• Activity
Word for word, copy the data that follows and skip its pictures.

• Recorded data

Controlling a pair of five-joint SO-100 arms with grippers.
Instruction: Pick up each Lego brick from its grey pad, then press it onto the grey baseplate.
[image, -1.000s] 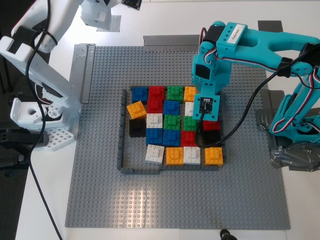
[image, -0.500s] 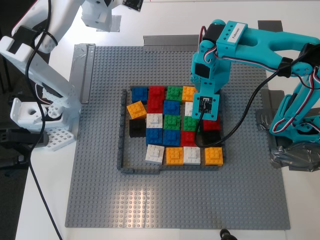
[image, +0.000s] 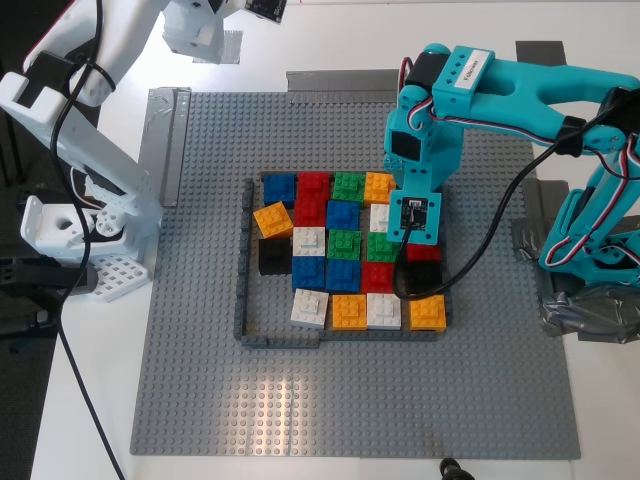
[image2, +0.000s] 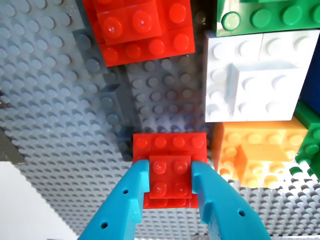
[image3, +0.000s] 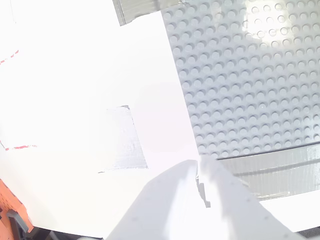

• Response to the task
Controlling a pair of five-joint SO-100 arms with grippers.
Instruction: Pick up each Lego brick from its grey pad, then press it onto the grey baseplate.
[image, -1.000s] 
[image, -0.500s] 
[image, +0.000s] 
[image2, +0.000s] 
[image3, +0.000s] 

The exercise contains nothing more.